January 19, 2011
"It was more than Fritz Haber's wife could bear. Clara Immerwahr had been Haber's childhood sweetheart. She was the first woman to win a doctorate in chemistry from the University of Breslau. After she married Haber and bore him a son, a neglected housewife with a child to raise, she withdrew progressively from science and into depression. Her husband's work with poison gas [during the First World War] triggered even more melancholy. 'She began to regard poison gas not only as a perversion of science but also as a sign of barbarism,' a Haber biographer explains. 'It brought back the tortures men said they had forgotten long ago. It degraded and corrupted the discipline [i.e., chemistry] which had opened new vistas of life.' She asked, argued, finally adamantly demanded that her husband abandon gas work. Haber told her what he had told Hahn, adding for good measure, patriot that he was, that a scientist belongs to the world in times of peace but to his country in times of war.1 Then he stormed out to supervise a gas attack on the Eastern Front. Dr. Clara Immerwahr committed suicide the same night." (Richard Rhodes, The Making of the Atomic Bomb, 95)

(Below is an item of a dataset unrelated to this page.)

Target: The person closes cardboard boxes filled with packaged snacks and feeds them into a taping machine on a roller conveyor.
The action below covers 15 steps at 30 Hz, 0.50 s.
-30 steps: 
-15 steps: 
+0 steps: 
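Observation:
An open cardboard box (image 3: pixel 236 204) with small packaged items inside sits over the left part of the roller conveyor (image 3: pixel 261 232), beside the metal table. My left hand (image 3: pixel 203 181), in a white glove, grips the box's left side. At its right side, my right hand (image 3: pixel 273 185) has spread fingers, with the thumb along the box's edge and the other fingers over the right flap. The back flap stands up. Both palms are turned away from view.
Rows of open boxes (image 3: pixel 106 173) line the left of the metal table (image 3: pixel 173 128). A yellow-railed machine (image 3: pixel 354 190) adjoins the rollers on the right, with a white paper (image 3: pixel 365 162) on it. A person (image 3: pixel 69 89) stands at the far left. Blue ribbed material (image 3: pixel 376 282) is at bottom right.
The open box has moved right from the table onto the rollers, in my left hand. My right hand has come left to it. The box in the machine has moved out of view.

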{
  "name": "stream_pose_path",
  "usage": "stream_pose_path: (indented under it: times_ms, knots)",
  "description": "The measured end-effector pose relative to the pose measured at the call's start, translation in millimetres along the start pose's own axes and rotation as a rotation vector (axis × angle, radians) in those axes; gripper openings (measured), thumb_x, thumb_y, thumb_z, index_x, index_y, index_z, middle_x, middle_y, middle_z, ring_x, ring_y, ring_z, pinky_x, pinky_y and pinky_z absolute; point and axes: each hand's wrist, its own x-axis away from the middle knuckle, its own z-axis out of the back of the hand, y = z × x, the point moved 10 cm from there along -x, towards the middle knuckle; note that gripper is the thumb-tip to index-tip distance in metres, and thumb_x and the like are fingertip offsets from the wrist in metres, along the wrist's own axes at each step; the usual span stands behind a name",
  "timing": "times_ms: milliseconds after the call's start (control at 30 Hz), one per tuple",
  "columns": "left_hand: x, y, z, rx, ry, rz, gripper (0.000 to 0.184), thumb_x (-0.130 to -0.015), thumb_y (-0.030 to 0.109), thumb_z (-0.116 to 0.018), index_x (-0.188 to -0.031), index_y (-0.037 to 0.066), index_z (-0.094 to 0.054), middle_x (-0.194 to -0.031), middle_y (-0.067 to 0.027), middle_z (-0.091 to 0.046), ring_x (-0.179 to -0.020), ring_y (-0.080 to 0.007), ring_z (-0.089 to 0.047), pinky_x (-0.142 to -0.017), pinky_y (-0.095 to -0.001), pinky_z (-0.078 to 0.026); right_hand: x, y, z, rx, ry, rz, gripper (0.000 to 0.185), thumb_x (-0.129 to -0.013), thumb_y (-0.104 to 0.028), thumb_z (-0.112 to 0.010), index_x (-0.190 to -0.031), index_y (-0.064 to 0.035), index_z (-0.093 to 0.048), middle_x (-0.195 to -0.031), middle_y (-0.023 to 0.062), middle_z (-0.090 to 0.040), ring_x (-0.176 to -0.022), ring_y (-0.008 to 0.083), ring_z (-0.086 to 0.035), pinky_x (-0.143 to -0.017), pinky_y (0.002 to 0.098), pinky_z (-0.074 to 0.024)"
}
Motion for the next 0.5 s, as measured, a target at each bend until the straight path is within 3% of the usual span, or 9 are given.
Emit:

1 Otto Hahn on Fritz Haber: "He explained to me that the Western fronts, which were all bogged down, could be got moving again only by means of new weapons. One of the weapons contemplated was poison gas.... When I objected that this was a mode of warfare violating the Hague Convention he said that the French had already started it—though not to much effect—by using rifle ammunition filled with gas. Besides, it was a way of saving countless lives, if it meant that the war could be brought to an end sooner." (ibid., 92–93)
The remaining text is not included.